**TASK BRIEF:**
From the first line to the last, copy the listing exactly and omit the pictures.

**SUPPLIED INFORMATION:**
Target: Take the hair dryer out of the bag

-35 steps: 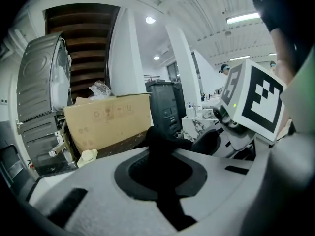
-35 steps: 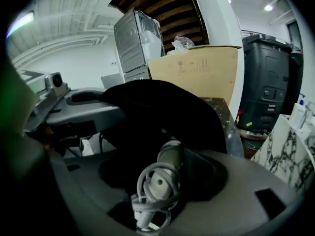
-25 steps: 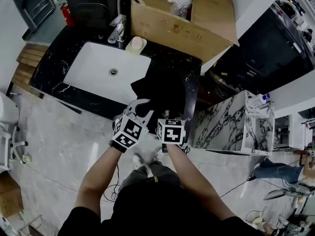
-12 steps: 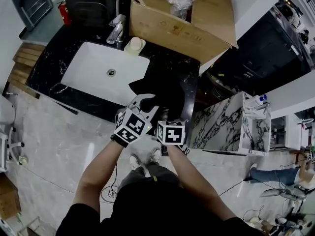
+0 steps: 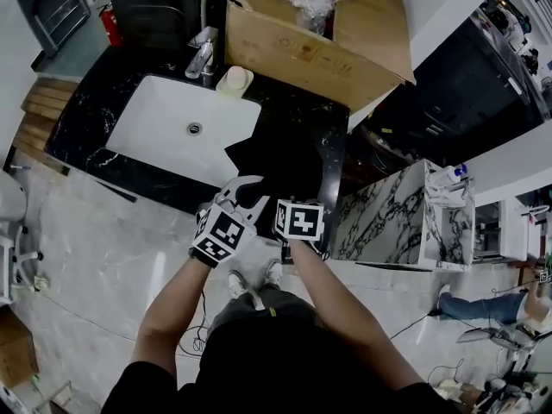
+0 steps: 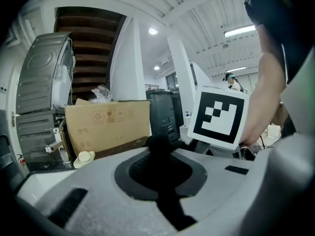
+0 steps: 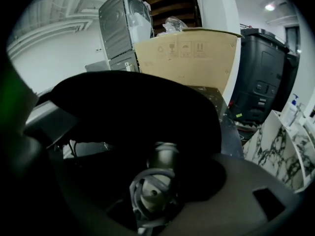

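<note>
A black bag (image 5: 289,153) lies on the dark marble counter (image 5: 332,123), right of the sink. My left gripper (image 5: 251,189) is at the bag's near left edge. In the left gripper view it (image 6: 160,149) is shut on a fold of black bag fabric (image 6: 158,144). My right gripper's marker cube (image 5: 299,220) sits at the bag's near edge and hides its jaws. In the right gripper view the grey hair dryer (image 7: 156,181), with cord wound round its handle, sticks out under the bag (image 7: 128,107). My right gripper (image 7: 153,198) is shut on it.
A white sink (image 5: 138,136) with a faucet (image 5: 203,54) and a soap dish (image 5: 235,78) lies left of the bag. A large cardboard box (image 5: 319,33) stands behind it. A marble-faced cabinet (image 5: 397,214) is to the right. The counter's front edge runs just under the grippers.
Both grippers stay at the bag's near edge. The left one nudged forward and came back; the right cube sits slightly farther up the picture.
</note>
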Action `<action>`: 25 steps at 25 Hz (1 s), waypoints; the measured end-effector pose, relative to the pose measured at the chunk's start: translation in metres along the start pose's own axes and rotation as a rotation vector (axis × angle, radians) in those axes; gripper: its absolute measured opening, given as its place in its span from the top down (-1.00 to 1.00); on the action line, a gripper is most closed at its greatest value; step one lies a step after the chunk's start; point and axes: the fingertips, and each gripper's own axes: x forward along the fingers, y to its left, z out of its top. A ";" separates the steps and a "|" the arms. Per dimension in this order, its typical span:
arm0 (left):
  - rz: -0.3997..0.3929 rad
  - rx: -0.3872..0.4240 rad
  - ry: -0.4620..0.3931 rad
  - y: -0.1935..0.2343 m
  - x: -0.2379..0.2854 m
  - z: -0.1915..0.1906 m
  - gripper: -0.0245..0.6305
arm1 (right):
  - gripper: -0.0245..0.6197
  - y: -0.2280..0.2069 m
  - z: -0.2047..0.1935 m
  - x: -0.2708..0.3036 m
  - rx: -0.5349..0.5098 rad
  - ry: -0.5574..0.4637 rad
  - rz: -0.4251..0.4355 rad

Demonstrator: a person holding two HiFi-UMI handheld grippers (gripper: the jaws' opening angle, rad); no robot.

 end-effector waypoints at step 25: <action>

**ANSWER SECTION:**
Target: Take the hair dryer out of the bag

-35 steps: 
-35 steps: 
-25 steps: 
-12 steps: 
+0 steps: 
+0 steps: 
+0 steps: 

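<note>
A black bag (image 5: 289,153) lies on the dark marble counter (image 5: 332,123), right of the sink. My left gripper (image 5: 251,189) is at the bag's near left edge. In the left gripper view it (image 6: 160,149) is shut on a fold of black bag fabric (image 6: 158,144). My right gripper's marker cube (image 5: 299,220) sits at the bag's near edge and hides its jaws. In the right gripper view the grey hair dryer (image 7: 156,181), with cord wound round its handle, sticks out under the bag (image 7: 128,107). My right gripper (image 7: 153,198) is shut on it.
A white sink (image 5: 138,136) with a faucet (image 5: 203,54) and a soap dish (image 5: 235,78) lies left of the bag. A large cardboard box (image 5: 319,33) stands behind it. A marble-faced cabinet (image 5: 397,214) is to the right. The counter's front edge runs just under the grippers.
Both grippers stay at the bag's near edge. The left one nudged forward and came back; the right cube sits slightly farther up the picture.
</note>
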Action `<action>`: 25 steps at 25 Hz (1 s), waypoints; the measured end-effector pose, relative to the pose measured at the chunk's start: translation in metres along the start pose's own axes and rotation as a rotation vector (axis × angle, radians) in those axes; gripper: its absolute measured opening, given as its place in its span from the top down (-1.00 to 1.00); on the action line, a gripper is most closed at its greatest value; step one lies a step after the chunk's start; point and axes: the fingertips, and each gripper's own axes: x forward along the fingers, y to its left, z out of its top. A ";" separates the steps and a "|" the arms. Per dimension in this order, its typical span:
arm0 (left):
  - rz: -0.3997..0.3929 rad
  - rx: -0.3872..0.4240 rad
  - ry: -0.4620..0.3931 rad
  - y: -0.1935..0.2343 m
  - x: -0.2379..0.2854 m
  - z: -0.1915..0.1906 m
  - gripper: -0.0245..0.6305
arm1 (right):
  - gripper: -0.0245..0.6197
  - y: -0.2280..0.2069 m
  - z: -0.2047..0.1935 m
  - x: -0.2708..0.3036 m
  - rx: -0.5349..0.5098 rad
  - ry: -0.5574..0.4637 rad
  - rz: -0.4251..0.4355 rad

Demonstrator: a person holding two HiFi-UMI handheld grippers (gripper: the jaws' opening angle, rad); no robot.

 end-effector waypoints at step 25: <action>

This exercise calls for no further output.